*** Begin section ***

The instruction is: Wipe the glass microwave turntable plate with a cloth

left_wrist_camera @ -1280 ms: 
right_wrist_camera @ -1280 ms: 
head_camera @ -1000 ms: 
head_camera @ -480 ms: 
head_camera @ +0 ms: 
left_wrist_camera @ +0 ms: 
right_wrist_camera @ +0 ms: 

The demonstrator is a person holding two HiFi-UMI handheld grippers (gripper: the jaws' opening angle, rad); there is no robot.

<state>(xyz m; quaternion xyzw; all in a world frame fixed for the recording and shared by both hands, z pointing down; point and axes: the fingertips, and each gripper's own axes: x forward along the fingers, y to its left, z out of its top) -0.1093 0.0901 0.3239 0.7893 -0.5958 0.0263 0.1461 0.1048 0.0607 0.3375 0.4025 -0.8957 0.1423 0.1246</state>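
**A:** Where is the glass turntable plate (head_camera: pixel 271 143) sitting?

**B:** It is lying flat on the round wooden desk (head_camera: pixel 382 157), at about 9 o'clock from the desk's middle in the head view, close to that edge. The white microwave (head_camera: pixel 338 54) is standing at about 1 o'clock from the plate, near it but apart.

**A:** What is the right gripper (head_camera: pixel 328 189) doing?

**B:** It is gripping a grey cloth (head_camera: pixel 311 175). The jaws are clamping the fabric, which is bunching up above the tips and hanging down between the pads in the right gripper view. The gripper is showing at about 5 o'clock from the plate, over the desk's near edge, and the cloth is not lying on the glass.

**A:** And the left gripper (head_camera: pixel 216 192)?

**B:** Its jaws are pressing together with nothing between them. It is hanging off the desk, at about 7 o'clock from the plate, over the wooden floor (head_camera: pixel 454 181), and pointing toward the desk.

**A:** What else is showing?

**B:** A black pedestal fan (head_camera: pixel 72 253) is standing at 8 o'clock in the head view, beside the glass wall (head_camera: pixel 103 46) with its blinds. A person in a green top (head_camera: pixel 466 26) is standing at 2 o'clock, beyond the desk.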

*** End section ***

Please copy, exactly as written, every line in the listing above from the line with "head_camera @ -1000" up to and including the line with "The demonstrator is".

head_camera @ -1000 ms: 
head_camera @ -480 ms: 
head_camera @ +0 ms: 
left_wrist_camera @ +0 ms: 
right_wrist_camera @ +0 ms: 

The demonstrator is a person holding two HiFi-UMI handheld grippers (gripper: the jaws' opening angle, rad); there is no robot.

This completes the output for the exercise.